TASK OBJECTIVE:
The entries below contain pictures. Write out only the lines from the line with "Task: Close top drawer" up to and including the line with "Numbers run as", exactly, without them.

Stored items

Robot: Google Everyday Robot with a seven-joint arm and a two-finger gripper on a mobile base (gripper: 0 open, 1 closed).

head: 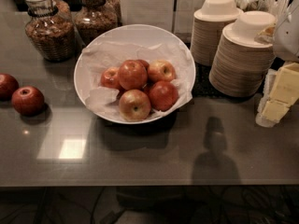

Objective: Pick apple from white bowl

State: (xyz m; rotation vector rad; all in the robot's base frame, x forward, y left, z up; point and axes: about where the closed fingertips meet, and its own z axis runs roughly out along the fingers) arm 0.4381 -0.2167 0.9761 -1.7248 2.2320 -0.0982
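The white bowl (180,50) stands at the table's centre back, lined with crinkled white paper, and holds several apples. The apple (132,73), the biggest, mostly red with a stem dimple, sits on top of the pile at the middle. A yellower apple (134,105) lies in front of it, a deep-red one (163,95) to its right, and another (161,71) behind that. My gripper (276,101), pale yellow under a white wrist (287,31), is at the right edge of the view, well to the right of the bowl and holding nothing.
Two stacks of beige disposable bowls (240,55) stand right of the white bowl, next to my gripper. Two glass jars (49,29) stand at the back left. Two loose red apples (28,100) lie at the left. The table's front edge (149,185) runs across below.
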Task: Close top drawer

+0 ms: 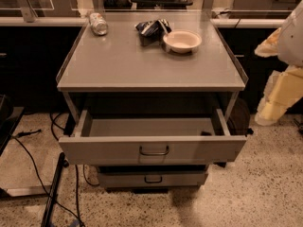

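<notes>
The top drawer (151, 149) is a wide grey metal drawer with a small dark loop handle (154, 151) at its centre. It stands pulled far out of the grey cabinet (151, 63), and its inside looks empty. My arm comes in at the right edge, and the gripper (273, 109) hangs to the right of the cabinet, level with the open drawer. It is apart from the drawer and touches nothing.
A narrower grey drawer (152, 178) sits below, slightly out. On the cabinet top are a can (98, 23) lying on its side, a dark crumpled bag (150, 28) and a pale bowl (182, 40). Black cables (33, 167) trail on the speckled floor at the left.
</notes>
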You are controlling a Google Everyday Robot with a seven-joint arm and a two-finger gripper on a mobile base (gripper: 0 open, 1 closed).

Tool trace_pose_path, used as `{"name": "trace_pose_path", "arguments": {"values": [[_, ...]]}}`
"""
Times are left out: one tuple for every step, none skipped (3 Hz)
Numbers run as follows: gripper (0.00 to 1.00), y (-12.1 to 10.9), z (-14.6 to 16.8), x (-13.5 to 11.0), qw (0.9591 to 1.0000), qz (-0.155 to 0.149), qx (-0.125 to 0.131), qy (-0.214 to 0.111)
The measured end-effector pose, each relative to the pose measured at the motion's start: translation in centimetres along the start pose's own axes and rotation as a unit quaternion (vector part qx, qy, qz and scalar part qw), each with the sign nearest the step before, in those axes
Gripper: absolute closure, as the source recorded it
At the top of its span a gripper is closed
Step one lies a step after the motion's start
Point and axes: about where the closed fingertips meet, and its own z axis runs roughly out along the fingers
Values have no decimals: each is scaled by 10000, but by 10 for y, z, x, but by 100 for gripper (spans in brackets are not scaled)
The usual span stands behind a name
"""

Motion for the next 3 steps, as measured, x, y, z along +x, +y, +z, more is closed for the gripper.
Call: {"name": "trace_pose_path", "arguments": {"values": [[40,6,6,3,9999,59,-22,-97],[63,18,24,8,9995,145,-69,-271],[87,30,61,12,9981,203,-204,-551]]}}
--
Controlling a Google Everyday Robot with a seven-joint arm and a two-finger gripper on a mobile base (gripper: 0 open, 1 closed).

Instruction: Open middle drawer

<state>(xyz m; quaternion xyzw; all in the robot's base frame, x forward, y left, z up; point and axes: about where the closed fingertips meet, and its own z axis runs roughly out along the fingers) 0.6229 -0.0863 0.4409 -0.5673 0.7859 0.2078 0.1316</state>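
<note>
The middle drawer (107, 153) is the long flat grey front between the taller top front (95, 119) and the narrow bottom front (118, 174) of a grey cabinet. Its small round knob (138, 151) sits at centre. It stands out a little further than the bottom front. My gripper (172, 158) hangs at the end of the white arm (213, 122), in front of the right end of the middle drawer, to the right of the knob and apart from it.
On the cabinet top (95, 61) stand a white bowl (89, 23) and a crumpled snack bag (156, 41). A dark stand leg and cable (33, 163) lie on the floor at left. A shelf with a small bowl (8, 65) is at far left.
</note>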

WORKED SOLUTION:
Task: Close top drawer

+0 ms: 

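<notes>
The top drawer (151, 149) is a wide grey metal drawer with a small dark loop handle (154, 151) at its centre. It stands pulled far out of the grey cabinet (151, 63), and its inside looks empty. My arm comes in at the right edge, and the gripper (273, 109) hangs to the right of the cabinet, level with the open drawer. It is apart from the drawer and touches nothing.
A narrower grey drawer (152, 178) sits below, slightly out. On the cabinet top are a can (98, 23) lying on its side, a dark crumpled bag (150, 28) and a pale bowl (182, 40). Black cables (33, 167) trail on the speckled floor at the left.
</notes>
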You are controlling a Google Everyday Robot with a seven-joint arm and a two-finger gripper on a mobile base (gripper: 0 open, 1 closed).

Tool trace_pose_path, used as `{"name": "trace_pose_path", "arguments": {"values": [[_, ...]]}}`
"""
Times are left out: one tuple for every step, none skipped (3 Hz)
Numbers run as follows: gripper (0.00 to 1.00), y (-12.1 to 10.9), z (-14.6 to 16.8), x (-13.5 to 11.0), qw (0.9591 to 1.0000), qz (-0.155 to 0.149), qx (-0.125 to 0.131), qy (-0.214 to 0.111)

This exercise has been fully answered.